Saudi Oil to China Dropped in Q2 2025. Here's What Actually Happened.
Saudi Arabia's crude oil exports to China fell sharply in the second quarter of 2025. Bloomberg flagged it. Shipping analysts at Breakwave Advisors documented it. And at least one fringe outlet — discoveryalert.com.au — ran with a breathless 'exports set to HALVE, supply crisis incoming' angle that doesn't hold up to scrutiny.
The Maintenance Cycle
Chinese refineries do scheduled maintenance every year in April and May. According to Breakwave Advisors' Week 19 tanker market report, this seasonal maintenance cycle temporarily reduces China's crude demand and is a primary driver of the Q2 decline.
Chinese importers had also front-loaded purchases in Q1 2025, stocking up ahead of anticipated price moves and potential supply shifts. When you buy extra in January, you buy less in May.
OPEC+ Made a Big Move
In late April 2025, OPEC+ announced it would start unwinding its voluntary production cuts beginning in June, adding 411,000 barrels per day back into the market. Saudi Arabia and Russia spearheaded this decision, according to Breakwave Advisors.
The market's reaction was swift. Brent crude dropped nearly 9% in April alone — its steepest monthly decline since November 2021 — falling below $80 per barrel.
Goldman Sachs, JPMorgan, and the International Energy Agency all project Brent will average in the $75–$78 range for the rest of 2025. Rising U.S. shale output and potential OPEC+ compliance erosion are keeping a ceiling on prices.
The 'Supply Crisis' Story
Discoveryalert.com.au published a piece dated April 14, 2025, claiming Saudi exports to China are "set to halve" due to Strait of Hormuz disruptions and a collapse of shipping routes. The piece is vague, unsourced on specifics, and attributes nothing to named analysts or real data.

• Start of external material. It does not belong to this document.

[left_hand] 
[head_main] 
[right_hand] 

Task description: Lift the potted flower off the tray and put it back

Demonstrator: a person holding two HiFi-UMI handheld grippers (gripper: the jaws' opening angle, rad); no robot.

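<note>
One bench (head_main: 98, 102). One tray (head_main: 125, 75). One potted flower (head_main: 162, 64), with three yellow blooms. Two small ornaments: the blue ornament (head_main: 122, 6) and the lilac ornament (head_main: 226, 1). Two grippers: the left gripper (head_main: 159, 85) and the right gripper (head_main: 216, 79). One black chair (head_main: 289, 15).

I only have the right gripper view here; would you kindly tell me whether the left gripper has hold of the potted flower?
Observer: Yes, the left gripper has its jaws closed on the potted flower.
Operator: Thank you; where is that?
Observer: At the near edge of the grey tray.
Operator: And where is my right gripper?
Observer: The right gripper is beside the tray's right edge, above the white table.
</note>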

Breakwave Advisors, by contrast, cites actual shipping data, names specific refinery projects, and provides concrete barrel-per-day figures. Bloomberg's article was paywalled, but Breakwave's independent analysis corroborates the core facts.
What's Actually Coming
Two major Chinese refining expansions — Zhejiang Petrochemical Phase II and Shenghong Petrochemical — are scheduled to ramp up operations in the coming months, according to Breakwave Advisors. More refining capacity means more crude demand.

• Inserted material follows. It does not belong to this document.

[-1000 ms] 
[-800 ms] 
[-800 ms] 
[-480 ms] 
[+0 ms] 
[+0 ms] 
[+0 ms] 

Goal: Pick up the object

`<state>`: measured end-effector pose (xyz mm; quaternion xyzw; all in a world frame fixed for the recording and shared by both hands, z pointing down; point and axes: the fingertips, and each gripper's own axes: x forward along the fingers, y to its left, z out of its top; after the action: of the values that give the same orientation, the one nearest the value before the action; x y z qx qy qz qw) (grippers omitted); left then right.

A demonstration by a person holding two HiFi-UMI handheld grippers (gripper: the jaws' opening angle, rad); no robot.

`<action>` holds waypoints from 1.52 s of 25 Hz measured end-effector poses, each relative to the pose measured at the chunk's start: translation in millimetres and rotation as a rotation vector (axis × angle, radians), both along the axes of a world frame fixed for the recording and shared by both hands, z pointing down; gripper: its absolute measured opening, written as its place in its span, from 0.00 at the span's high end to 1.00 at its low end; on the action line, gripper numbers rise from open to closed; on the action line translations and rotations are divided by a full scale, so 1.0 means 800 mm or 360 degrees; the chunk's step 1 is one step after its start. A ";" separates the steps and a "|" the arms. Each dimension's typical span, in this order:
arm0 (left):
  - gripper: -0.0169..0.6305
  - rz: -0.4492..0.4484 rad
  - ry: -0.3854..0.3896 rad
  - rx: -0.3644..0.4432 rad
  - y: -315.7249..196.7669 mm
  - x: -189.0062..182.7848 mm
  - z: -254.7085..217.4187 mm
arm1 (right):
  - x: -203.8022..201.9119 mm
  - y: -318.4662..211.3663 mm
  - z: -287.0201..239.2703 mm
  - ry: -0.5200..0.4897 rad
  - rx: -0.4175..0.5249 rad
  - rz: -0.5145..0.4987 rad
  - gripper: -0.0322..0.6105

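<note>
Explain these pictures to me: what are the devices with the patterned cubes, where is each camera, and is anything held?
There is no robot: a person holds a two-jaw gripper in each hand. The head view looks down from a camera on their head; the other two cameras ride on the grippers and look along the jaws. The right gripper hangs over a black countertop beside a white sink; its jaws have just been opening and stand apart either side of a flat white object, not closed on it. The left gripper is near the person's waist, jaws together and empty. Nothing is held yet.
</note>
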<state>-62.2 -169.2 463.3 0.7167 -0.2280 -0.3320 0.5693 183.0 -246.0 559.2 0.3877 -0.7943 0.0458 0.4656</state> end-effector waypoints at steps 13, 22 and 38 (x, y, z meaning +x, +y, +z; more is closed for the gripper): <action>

China's government is preparing economic stimulus targeting manufacturing and infrastructure, both energy-intensive sectors that pull crude demand higher.
If Brent stays below $75, China will buy. Cheap oil moves inventory in Beijing's favor.

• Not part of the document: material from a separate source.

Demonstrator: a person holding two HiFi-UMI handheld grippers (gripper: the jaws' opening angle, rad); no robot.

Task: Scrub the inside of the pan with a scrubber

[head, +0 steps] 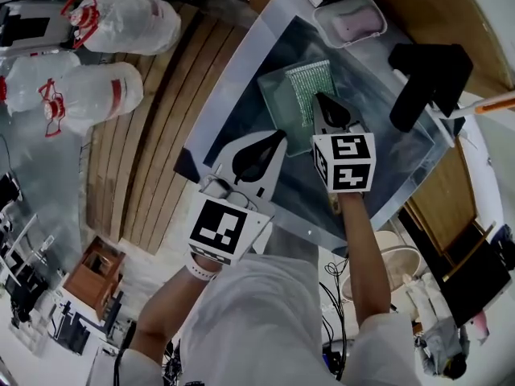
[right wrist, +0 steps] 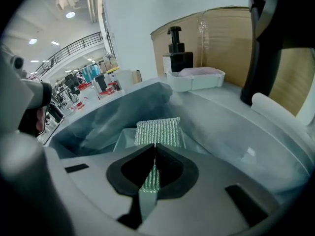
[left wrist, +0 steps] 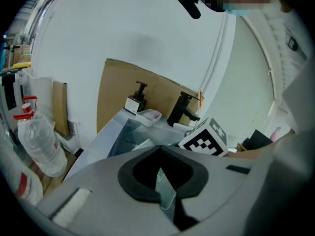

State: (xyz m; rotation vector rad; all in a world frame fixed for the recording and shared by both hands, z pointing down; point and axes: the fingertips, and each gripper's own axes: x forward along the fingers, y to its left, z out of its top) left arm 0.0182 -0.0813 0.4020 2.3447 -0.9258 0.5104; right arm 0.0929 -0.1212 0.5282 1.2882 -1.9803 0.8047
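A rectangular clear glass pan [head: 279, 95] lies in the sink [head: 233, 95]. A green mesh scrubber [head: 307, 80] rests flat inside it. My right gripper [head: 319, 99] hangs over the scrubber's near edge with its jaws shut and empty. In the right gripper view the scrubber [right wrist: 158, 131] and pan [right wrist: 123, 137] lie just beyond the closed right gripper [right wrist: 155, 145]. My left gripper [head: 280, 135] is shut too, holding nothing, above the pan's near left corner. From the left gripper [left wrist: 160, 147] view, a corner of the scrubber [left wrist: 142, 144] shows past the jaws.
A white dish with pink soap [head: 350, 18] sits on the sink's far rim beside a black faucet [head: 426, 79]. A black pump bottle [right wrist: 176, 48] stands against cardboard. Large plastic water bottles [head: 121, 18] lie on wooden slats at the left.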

What This Means for America
U.S. shale producers are quietly benefiting from this price war. OPEC+ flooding the market to reclaim share puts downward pressure on prices, which hurts Saudi Arabia's own budget — the Kingdom needs roughly $80–$90 per barrel to balance its books. Many American shale producers stay profitable in the $60s.
Cheaper oil also means cheaper gas at the pump for American consumers.
The bigger strategic picture: China is structurally dependent on Middle Eastern oil. That's a vulnerability Beijing knows about and hates. Every refinery expansion, every alternative source they pursue, every Russian barrel they buy is an attempt to reduce that dependence. Saudi Arabia still dominates China's import mix, giving Riyadh considerable leverage.
What Happened
Saudi oil flows to China dipped in Q2 2025 because Chinese refineries were doing maintenance, importers had pre-stocked, and OPEC+ rattled markets with a production increase. Prices fell hard. The fundamentals point to a recovery in the second half of 2025 as new Chinese refining capacity comes online.